## Work task
Write the lines out again, from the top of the material to the line containing "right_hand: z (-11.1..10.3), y", pictures excluded.

## Exercise data

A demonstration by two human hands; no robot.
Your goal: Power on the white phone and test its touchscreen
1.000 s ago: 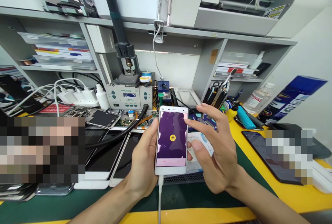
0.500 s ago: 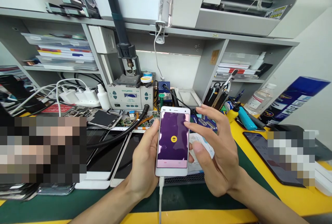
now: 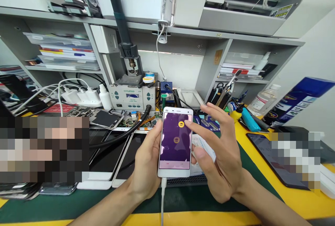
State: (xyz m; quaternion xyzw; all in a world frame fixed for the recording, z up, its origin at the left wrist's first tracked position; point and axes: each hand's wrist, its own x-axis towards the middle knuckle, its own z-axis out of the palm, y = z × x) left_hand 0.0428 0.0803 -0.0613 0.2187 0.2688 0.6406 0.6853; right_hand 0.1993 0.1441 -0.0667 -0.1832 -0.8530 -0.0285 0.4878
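Observation:
A white smartphone [image 3: 175,173] stands upright in the middle of the view, its lit screen purple with two round icons and a pale strip at the bottom. My left hand [image 3: 146,163] is wrapped round it from the left, thumb along the edge, fingertips showing past the right side. A white cable [image 3: 162,198] is plugged into the phone's lower end and runs down towards me. My right hand [image 3: 222,152] has its fingers apart and holds nothing. Its index fingertip is at the upper right of the screen, by the upper yellow icon; whether it touches the glass I cannot tell.
Behind the phone stands a hot-air station [image 3: 131,97] with a black hose [image 3: 117,142] crossing the bench. Phone screens and circuit boards [image 3: 154,123] lie left. To the right are a dark tablet-like panel [image 3: 274,163], a clear bottle [image 3: 264,100] and a blue spray can [image 3: 298,100].
A second yellow icon has appeared near the top of the phone screen by my right index fingertip, and the central one has dimmed. Both hands keep nearly the same pose.

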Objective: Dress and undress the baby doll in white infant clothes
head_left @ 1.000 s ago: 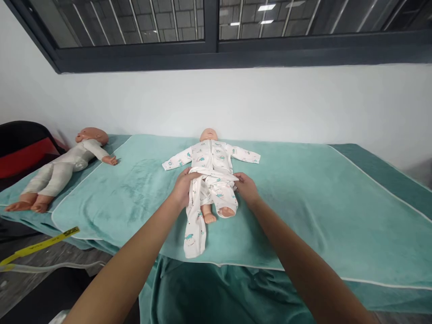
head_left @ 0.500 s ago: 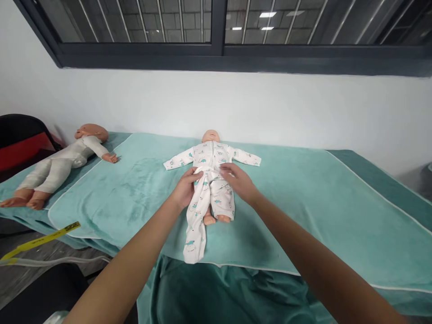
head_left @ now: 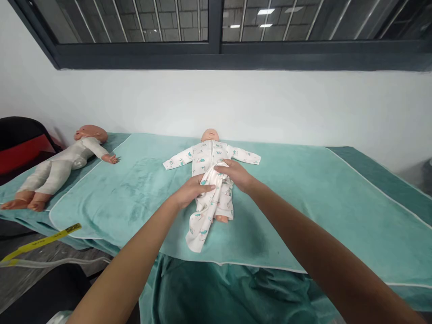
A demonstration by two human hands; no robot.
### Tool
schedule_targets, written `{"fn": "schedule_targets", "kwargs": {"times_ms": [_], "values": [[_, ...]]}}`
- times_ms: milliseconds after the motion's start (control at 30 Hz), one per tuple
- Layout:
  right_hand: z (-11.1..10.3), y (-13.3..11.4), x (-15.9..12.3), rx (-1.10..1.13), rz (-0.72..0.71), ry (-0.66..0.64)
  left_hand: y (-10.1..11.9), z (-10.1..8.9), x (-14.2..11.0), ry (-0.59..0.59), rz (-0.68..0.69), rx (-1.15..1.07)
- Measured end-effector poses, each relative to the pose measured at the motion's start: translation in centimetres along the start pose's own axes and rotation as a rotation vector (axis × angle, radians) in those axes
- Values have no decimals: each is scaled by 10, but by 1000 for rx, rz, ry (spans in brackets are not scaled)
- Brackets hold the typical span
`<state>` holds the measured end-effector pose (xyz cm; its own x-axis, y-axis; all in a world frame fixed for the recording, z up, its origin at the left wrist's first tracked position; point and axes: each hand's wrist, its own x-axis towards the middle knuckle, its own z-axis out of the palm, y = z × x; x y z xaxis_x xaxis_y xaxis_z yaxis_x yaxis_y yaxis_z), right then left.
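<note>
A baby doll (head_left: 209, 134) lies on its back, head toward the wall and arms spread. White baby pajamas (head_left: 203, 157) with small green prints cover its arms and body. A loose pajama leg (head_left: 199, 229) hangs slantwise over the doll's legs, and part of a foot (head_left: 222, 219) shows below the cloth. My left hand (head_left: 193, 189) grips the gathered fabric, thumb on top. Higher and to the right, my right hand (head_left: 236, 173) pinches a bunched part of the same fabric near the doll's waist.
Another doll (head_left: 67, 159) in a cream body suit lies at the left on the teal blanket (head_left: 303, 202). A black and red chair (head_left: 27, 148) stands beyond it. A yellow strap (head_left: 40, 243) and a pale tube (head_left: 57, 262) are at lower left. Behind is a wall with a barred window.
My left hand has shifted right and down, and my right hand slightly left. The pajama fabric between them is now gathered and twisted, its loose leg drawn upward and slanting.
</note>
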<state>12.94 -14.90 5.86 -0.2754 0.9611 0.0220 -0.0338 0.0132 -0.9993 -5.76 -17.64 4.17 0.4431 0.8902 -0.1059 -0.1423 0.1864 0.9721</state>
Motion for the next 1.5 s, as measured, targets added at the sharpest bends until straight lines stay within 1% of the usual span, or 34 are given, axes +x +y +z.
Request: {"fn": "schedule_targets", "kwargs": {"times_ms": [33, 100, 133, 167, 267, 300, 333, 400, 500, 533, 567, 633, 667, 700, 800, 833, 867, 900, 967, 1000, 1067, 1133, 1167, 1200, 1233, 1300, 1367, 1433, 1500], "values": [[0, 3, -1, 17, -19, 12, -2, -1, 0, 6, 1, -35], [3, 8, -3, 27, -47, 31, -5, -1, 4, 81, 31, -142], [4, 9, -4, 10, -50, 4, -7, 0, 7, 122, 52, -196], [5, 9, -6, -29, -43, -56, -9, 0, 10, 154, 69, -238], [7, 4, -9, -244, 26, -305, -13, 3, 16, 241, 88, -303], [6, 1, -9, -303, 47, -346, -14, 3, 17, 270, 85, -311], [6, -1, -9, -330, 63, -348, -14, 3, 16, 286, 76, -310], [5, -2, -7, -269, 71, -272, -15, 3, 11, 262, 52, -280], [6, 2, -3, -96, 44, -138, -16, 2, 2, 100, -16, -186], [7, 5, -2, -82, 33, -90, -17, 1, 0, 58, -33, -173], [8, 8, -2, -96, 22, -36, -18, 1, -1, 41, -39, -181], [11, 12, -2, -169, 6, 32, -20, 0, 0, 88, -4, -254], [13, 13, -2, -208, 4, 28, -22, 0, 2, 134, 28, -303], [14, 12, -3, -241, 8, -19, -24, 0, 4, 175, 54, -350], [16, 7, -5, -317, 63, -271, -30, 1, 10, 257, 77, -435], [16, 5, -5, -339, 97, -333, -32, 1, 11, 283, 76, -449], [16, 4, -4, -352, 130, -368, -33, 1, 11, 315, 73, -456], [16, 3, -4, -347, 159, -364, -33, 1, 11, 340, 67, -452], [16, 4, -2, -251, 181, -272, -33, 1, 9, 347, 41, -417], [16, 6, -1, -177, 176, -214, -32, 0, 7, 323, 25, -383], [17, 11, 1, -31, 153, -123, -28, -1, 3, 216, -6, -297], [16, 15, 1, 59, 140, -75, -25, -1, 0, 97, -28, -223], [15, 16, 1, 81, 140, -52, -23, -1, -1, 62, -31, -206], [15, 16, 0, 96, 141, -35, -23, 0, -1, 53, -24, -211], [14, 16, -1, 105, 145, -41, -22, 1, -1, 74, -6, -235], [12, 12, -3, 80, 163, -128, -24, 4, 1, 170, 44, -318], [10, 8, -6, -7, 203, -273, -27, 6, 3, 243, 71, -402], [8, 4, -7, -103, 256, -389, -30, 7, 5, 270, 71, -463], [8, 4, -6, -115, 279, -416, -32, 7, 5, 272, 72, -497]]}}
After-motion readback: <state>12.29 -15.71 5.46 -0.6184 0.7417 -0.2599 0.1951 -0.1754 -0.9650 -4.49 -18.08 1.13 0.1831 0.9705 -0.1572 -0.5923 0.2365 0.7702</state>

## Completed task
A demonstration by two human hands; no robot.
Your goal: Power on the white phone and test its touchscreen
1.000 s ago: 
0.500 s ago: 
now: 
State: (xyz m; quaternion xyzw; all in a world frame fixed for the recording, z up, its origin at the left wrist's first tracked position; point and axes: each hand's wrist, its own x-axis towards the middle knuckle, its own z-axis out of the palm, y = z × x) left_hand 0.0428 0.0803 -0.0613 0.2187 0.2688 0.6406 0.6853; right_hand 0.1993 0.1441 -0.0667 -0.1832 -0.8530 -0.0285 0.4878
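Observation:
A white smartphone [image 3: 175,173] stands upright in the middle of the view, its lit screen purple with two round icons and a pale strip at the bottom. My left hand [image 3: 146,163] is wrapped round it from the left, thumb along the edge, fingertips showing past the right side. A white cable [image 3: 162,198] is plugged into the phone's lower end and runs down towards me. My right hand [image 3: 222,152] has its fingers apart and holds nothing. Its index fingertip is at the upper right of the screen, by the upper yellow icon; whether it touches the glass I cannot tell.
Behind the phone stands a hot-air station [image 3: 131,97] with a black hose [image 3: 117,142] crossing the bench. Phone screens and circuit boards [image 3: 154,123] lie left. To the right are a dark tablet-like panel [image 3: 274,163], a clear bottle [image 3: 264,100] and a blue spray can [image 3: 298,100].
A second yellow icon has appeared near the top of the phone screen by my right index fingertip, and the central one has dimmed. Both hands keep nearly the same pose.
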
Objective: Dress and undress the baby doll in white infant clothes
head_left @ 1.000 s ago: 
head_left @ 0.500 s ago: 
head_left @ now: 
A demonstration by two human hands; no robot.
### Tool
schedule_targets, written `{"fn": "schedule_targets", "kwargs": {"times_ms": [_], "values": [[_, ...]]}}`
- times_ms: milliseconds after the motion's start (control at 30 Hz), one per tuple
- Layout:
  right_hand: z (-11.1..10.3), y (-13.3..11.4), x (-15.9..12.3), rx (-1.10..1.13), rz (-0.72..0.71), ry (-0.66..0.64)

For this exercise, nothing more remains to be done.